My 0bda:8153 also stops working with the cdc_ether driver (without it saying anything in syslog).
Blacklisting 0bda:8153 in TLP didn't work.
Adding 0bda:8153 quirks kernel parameter didn't work.
Using the newest r8152.53.56-2.12.0 driver from realtek didn't work.
Comment 27 Michiel Janssens 2020-05-01 08:38:23 UTC
Similar issues here with a Dell dock WD15, connected from Dell XPS 13 9360.
Since several months the wired connection from the dock 0bda:8153 dies, but the network stack isn't notified. A reboot after this waits endlessly on services to stop. Sometimes Gnome gui locks up shortly after logging back in the system and being presented with the issue. I have to do REISUB to get the system working again.
The issue doesn't appear while working on the the system, mostly when leaving it running by itself for a while.

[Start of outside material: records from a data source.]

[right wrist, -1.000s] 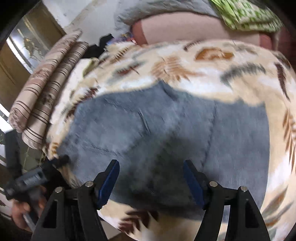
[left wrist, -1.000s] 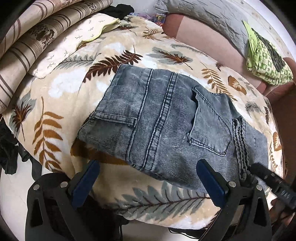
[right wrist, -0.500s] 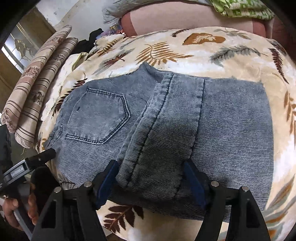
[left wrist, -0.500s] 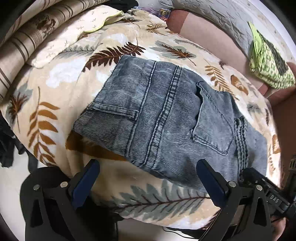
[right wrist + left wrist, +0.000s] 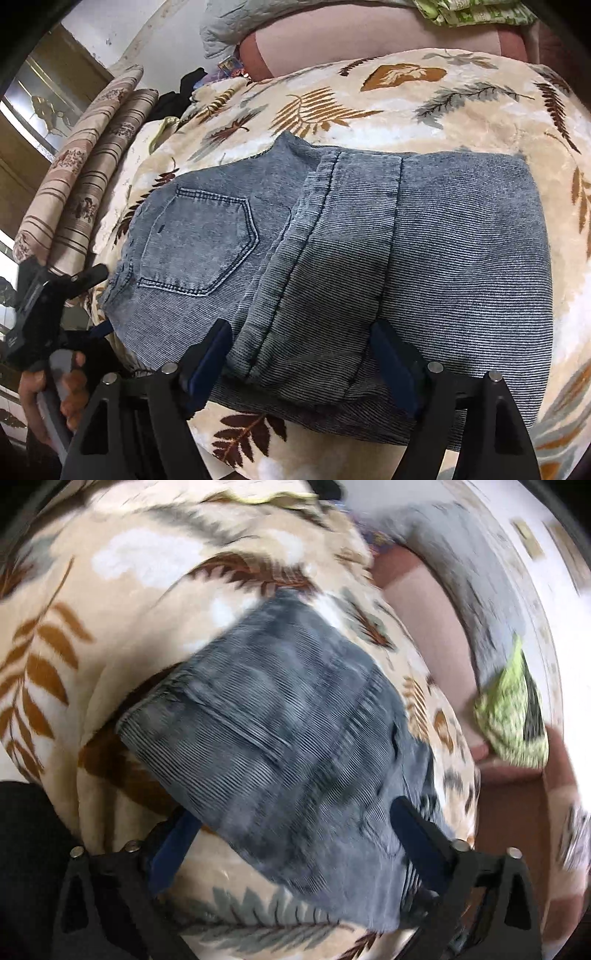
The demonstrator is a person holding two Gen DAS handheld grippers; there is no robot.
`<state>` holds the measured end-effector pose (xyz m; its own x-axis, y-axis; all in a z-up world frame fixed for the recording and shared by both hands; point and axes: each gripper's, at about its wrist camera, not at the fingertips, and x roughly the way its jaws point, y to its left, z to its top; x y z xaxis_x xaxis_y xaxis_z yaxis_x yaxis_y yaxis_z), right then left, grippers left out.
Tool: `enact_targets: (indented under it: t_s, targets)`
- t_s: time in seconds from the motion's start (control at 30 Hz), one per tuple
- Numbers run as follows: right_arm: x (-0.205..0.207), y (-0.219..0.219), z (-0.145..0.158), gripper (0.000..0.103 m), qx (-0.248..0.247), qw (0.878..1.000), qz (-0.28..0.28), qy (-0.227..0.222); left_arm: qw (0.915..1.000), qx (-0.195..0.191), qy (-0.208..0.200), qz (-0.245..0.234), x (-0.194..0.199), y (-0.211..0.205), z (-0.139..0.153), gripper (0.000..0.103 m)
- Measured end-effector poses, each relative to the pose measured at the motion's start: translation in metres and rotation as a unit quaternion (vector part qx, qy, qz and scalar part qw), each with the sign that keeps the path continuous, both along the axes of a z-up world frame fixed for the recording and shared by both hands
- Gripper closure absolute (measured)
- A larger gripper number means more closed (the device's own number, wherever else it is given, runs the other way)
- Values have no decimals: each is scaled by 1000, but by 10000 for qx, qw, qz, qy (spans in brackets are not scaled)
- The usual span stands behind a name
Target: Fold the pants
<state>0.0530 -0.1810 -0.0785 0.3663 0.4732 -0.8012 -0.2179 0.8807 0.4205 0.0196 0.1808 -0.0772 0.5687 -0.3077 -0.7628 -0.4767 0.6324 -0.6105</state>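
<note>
Grey-blue jeans (image 5: 332,258) lie folded into a compact stack on a leaf-patterned blanket (image 5: 369,99), back pocket up at the left. My right gripper (image 5: 301,363) is open, its jaws straddling the near edge of the top fold without pinching it. The jeans also show, blurred, in the left wrist view (image 5: 288,746). My left gripper (image 5: 295,834) is open, its jaws either side of the jeans' near corner. The left gripper also shows in the right wrist view (image 5: 48,306), held in a hand at the jeans' left edge.
Striped rolled bedding (image 5: 81,184) lies at the left of the bed. A pink cushion (image 5: 369,48) and a grey quilted pillow (image 5: 472,572) sit behind. A green patterned cloth (image 5: 513,716) lies at the far right. Dark clothes (image 5: 184,88) sit at the back.
The left wrist view has swung and blurred as my left gripper moved in towards the jeans' corner. My right gripper has stayed at the near fold, slightly closer.
</note>
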Motion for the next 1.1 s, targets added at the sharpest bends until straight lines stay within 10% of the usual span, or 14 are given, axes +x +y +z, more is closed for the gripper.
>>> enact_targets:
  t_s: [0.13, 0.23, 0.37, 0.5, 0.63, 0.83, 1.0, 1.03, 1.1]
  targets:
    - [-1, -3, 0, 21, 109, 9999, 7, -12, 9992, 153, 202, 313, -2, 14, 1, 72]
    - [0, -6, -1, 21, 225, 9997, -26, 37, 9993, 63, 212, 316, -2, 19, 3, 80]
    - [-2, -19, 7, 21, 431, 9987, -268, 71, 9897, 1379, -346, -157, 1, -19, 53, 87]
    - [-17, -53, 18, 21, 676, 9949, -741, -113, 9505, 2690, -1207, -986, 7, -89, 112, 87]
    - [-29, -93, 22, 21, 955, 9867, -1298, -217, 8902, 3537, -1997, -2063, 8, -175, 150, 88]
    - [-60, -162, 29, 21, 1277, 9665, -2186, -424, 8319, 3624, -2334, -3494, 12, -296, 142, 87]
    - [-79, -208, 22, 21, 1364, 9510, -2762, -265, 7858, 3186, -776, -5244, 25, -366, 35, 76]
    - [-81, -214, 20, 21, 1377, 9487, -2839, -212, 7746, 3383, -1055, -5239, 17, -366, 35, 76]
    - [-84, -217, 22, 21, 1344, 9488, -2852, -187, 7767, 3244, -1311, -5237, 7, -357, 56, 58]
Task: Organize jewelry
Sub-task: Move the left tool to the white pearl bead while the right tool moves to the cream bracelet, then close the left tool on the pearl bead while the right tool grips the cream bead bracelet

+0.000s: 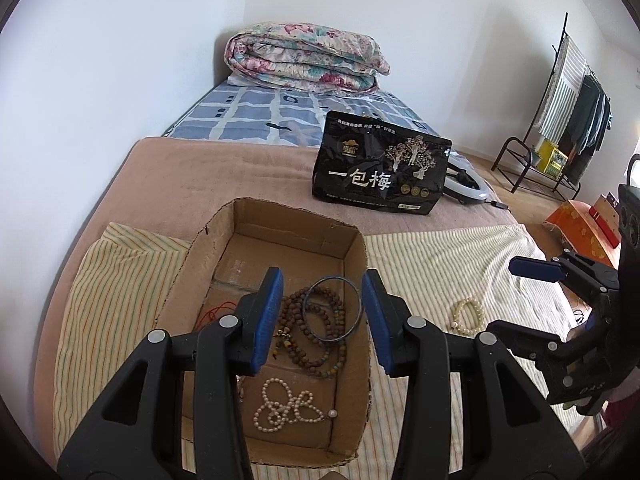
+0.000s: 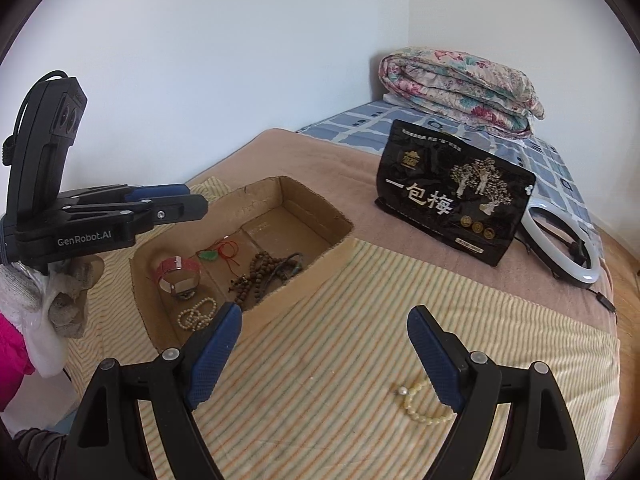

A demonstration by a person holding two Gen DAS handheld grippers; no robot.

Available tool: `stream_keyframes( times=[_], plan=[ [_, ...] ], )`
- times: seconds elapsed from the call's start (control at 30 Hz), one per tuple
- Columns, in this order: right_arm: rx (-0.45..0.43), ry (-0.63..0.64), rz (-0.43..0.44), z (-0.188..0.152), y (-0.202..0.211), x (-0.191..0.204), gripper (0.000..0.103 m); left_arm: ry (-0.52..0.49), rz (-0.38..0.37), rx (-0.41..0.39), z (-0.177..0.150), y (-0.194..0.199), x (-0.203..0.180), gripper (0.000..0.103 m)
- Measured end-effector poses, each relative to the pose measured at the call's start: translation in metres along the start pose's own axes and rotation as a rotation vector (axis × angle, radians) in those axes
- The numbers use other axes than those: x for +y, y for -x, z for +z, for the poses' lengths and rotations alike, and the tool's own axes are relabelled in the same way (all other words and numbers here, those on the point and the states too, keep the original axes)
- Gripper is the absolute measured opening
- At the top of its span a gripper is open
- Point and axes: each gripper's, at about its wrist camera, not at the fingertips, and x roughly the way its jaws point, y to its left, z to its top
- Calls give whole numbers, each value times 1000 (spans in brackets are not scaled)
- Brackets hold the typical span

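Note:
An open cardboard box (image 1: 356, 248) (image 2: 320, 240) sits on a striped cloth on the bed. In it lie a brown bead necklace (image 1: 316, 344) (image 2: 260, 276), a blue bangle (image 1: 352, 288), a pearl strand (image 1: 280, 404) (image 2: 196, 316), a green pendant on a red cord (image 2: 208, 255) and a red watch band (image 2: 176, 276). My left gripper (image 1: 323, 276) (image 2: 196, 198) hovers over the box, jaws apart, nothing between them. A cream bead bracelet (image 1: 468, 316) (image 2: 420, 404) lies on the cloth right of the box. My right gripper (image 2: 324, 332) (image 1: 502, 298) stands wide open above the cloth, the bracelet beside its right finger.
A black snack bag (image 1: 380, 168) (image 2: 452, 204) stands behind the box, with a white ring light (image 2: 560, 240) beside it. A folded floral quilt (image 1: 304, 56) lies at the bed's far end. A clothes rack (image 1: 568, 92) stands by the right wall. A white wall runs along the bed's left side.

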Motion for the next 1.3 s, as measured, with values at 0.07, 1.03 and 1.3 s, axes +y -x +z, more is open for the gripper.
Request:
stream_keyframes(
  times=[0.07, 1.03, 1.3],
  plan=[
    [5, -13, -18, -4, 6, -13, 87, -7, -13, -2, 0, 0, -8, 41],
    [96, -205, -91, -74, 4, -127, 78, -146, -172, 104, -30, -54, -131, 41],
    [176, -235, -75, -92, -37, -138, 58, -178, -180, 165, -50, -86, -150, 36]
  ],
)
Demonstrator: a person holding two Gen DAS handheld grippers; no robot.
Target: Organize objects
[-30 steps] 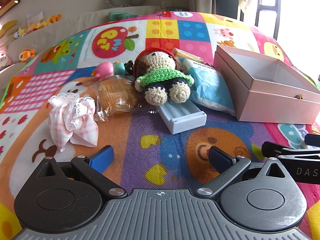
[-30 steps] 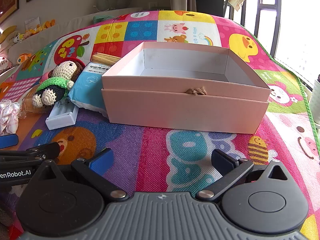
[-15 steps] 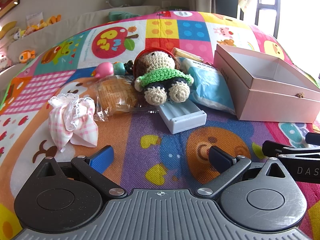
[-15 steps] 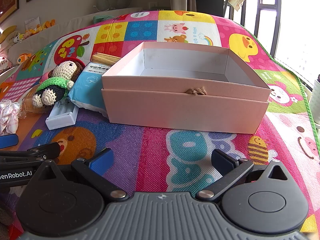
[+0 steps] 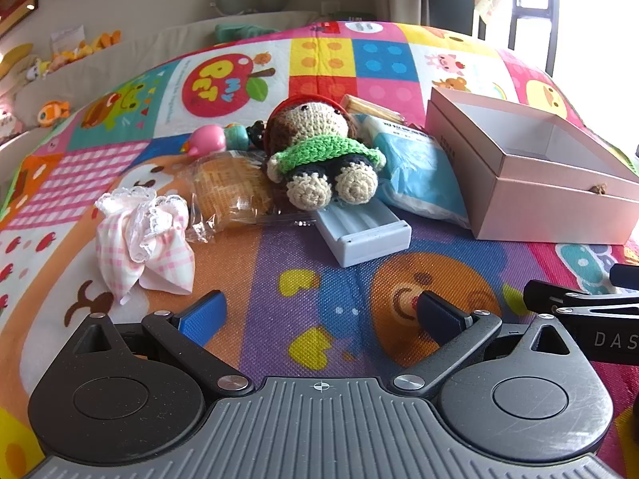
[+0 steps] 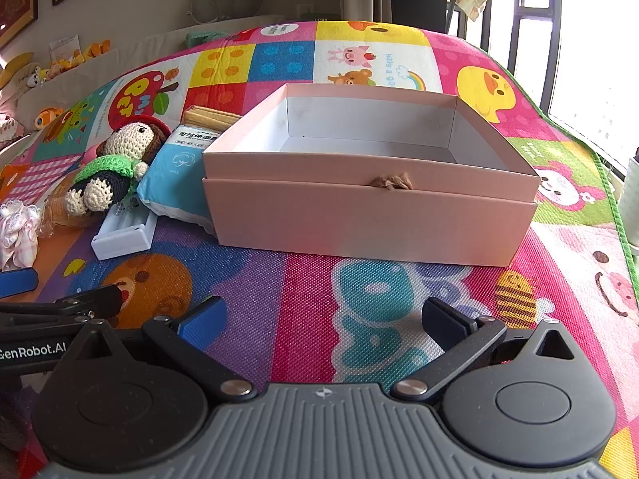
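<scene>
An open, empty pink box (image 6: 371,215) (image 5: 535,183) stands on the colourful play mat. Left of it lie a crocheted doll in a green top (image 5: 323,151) (image 6: 112,167), a blue wet-wipes pack (image 5: 415,167), a light blue plastic case (image 5: 363,231) (image 6: 124,231), a wrapped bun (image 5: 229,189), a pink checked cloth (image 5: 143,239), a pink toy (image 5: 207,139) and wooden sticks (image 5: 371,109). My left gripper (image 5: 319,311) is open and empty, low over the mat before the case. My right gripper (image 6: 323,319) is open and empty in front of the box.
The play mat (image 6: 279,287) stretches between the grippers and the objects. Each gripper's side shows at the edge of the other's view (image 5: 579,303) (image 6: 60,311). Plush toys (image 5: 72,52) line a ledge at the back left. A window (image 6: 579,40) is at the right.
</scene>
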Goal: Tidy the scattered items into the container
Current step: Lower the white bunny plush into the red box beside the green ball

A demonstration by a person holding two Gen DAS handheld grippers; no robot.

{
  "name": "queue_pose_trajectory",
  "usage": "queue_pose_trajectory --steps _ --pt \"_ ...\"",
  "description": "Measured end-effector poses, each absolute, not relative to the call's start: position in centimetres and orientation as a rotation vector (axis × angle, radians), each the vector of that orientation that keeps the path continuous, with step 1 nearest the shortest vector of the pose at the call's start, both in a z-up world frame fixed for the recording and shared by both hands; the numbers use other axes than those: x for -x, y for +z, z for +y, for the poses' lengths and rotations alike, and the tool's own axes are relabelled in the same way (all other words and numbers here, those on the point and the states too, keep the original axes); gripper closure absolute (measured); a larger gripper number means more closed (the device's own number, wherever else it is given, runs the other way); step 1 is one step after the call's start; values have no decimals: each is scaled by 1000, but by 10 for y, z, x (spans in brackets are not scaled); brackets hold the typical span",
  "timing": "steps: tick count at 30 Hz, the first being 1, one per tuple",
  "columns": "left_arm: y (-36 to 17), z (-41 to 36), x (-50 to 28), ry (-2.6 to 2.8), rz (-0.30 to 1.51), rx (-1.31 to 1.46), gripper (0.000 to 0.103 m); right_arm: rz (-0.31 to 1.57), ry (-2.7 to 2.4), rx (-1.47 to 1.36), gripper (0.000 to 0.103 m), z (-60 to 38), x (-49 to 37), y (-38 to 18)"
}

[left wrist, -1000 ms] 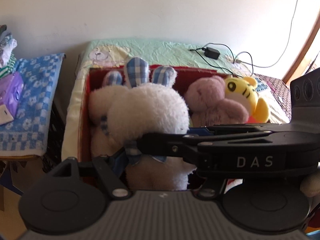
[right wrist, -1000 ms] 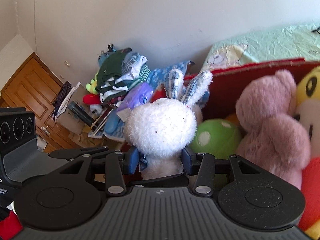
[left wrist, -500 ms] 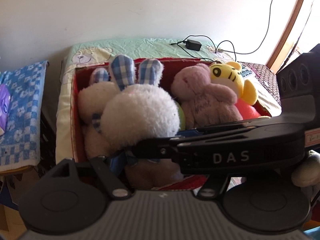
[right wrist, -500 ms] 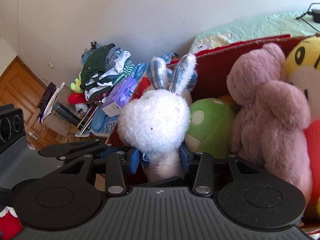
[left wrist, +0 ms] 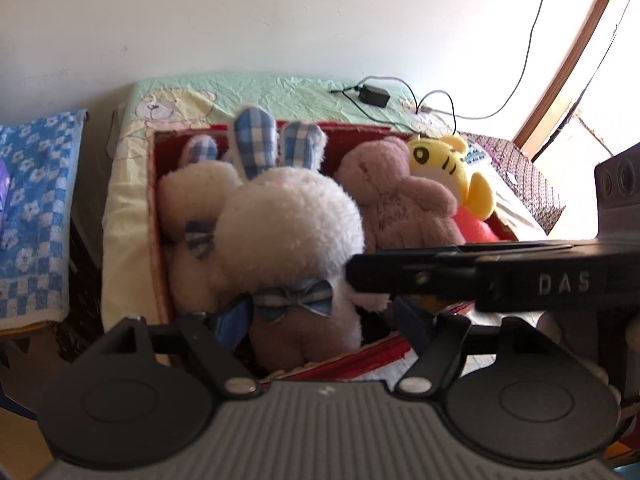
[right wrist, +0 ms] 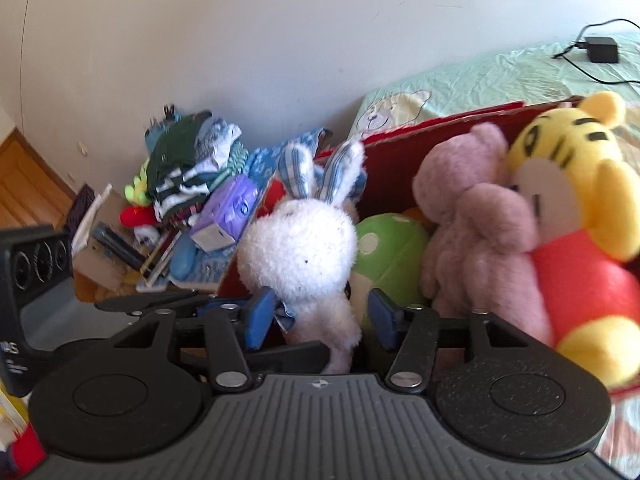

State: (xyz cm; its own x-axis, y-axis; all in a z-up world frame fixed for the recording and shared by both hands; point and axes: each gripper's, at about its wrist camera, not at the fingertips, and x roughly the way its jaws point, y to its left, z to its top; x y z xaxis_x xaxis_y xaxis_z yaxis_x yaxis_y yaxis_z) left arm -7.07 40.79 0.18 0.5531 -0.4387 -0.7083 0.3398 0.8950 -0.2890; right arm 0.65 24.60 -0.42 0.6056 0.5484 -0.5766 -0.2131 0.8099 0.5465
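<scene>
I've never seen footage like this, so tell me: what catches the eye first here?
A fluffy white rabbit with blue checked ears, at the near end of a red box full of soft toys. Behind it sit a pink bear and a yellow tiger. In front, both black tongs flank the rabbit, the right tongs with pads apart at its body, their jaws having just been opening.
</scene>
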Motion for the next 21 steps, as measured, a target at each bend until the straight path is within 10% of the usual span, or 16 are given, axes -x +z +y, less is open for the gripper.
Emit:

I haven't found a way to actually trigger it.

At the moment I'm running openSUSE Tumbleweed with kernel 5.6.6, issue is still happening.
I tried quircks, but no result.
For several days i'm now testing running it with usbcore.autosuspend=-1 and have left the system running for longer periods. The issue didn't happen so far.

Side note:
Commit 75d7676ead19b1fbb5e0ee934c9ccddcb666b68c doesn't seem to have fixed the message "Tx status -71" from the original bug reporter. (Tx timeout, in my case)
That still happens once in a while.
Comment 28 Marcus Sundman 2020-05-01 21:42:27 UTC
The usbcore.autosuspend=-1 kernel parameter doesn't resolve it for me.
Also, I can trigger the problem in seconds, simply by reading at gigabit speeds.
Comment 29 Hans de Goede 2020-05-04 13:05:08 UTC
At least for thise seeing issues with Dell's WD15 dock I think that trying something similar to this quirk might help:

https://git.kernel.org/pub/scm/linux/kernel/git/torvalds/linux.git/commit/?id=b63e48fb50e1ca71db301ca9082befa6f16c55c4

To try this, first do:

lsusb -t

To find the Bus and Dev number of any USB hub(s) inside the dock.

Then do:

lsusb

And lookup the same Bus and Dev number to get the vendor- and product-id used for the hub, e.g. 0bda:0487

Then try booting with this added to your kernel commandline:

usbcore.quirks=0bda:0487:k

Replacing the 0bda:0487 with the <vend>:<prod> ids for your hub (from the lsusb output). If you want to try this on more then one USB device, you can specify the NO_LPM quirk for multiple USB devices like this:

usbcore.quirks=0bda:0487:k,0bda:0488:k

Please give this a try and see if that helps. Also note that the same thing can be used to set the NO_LPM quirk on the USB ethernet-chip itself if it has a different USB-id which is not yet in the kernel's quirks list.
Comment 30 Marcus Sundman 2020-05-04 22:41:26 UTC
(In reply to Hans de Goede from comment #29)
> Replacing the 0bda:0487 with the <vend>:<prod> ids for your hub (from the
> lsusb output). If you want to try this on more then one USB device, you can
> specify the NO_LPM quirk for multiple USB devices like this:
> 
> usbcore.quirks=0bda:0487:k,0bda:0488:k

This didn't work.

I have 3 devices:
Bus 003 Device 009: ID 0bda:8153 Realtek Semiconductor Corp. RTL8153 Gigabit Ethernet Adapter
Bus 003 Device 008: ID 0bda:0411 Realtek Semiconductor Corp. 4-Port USB 3.0 Hub
Bus 002 Device 006: ID 0bda:5411 Realtek Semiconductor Corp. 4-Port USB 2.0 Hub

I added these kernel params:
usbcore.quirks=0bda:8153:k,0bda:5411:k,0bda:0411:k usbcore.autosuspend=-1

Still fails with either
Rx status -71
or
Tx status -71
after reading 50 MB/s over the network for a minute or few.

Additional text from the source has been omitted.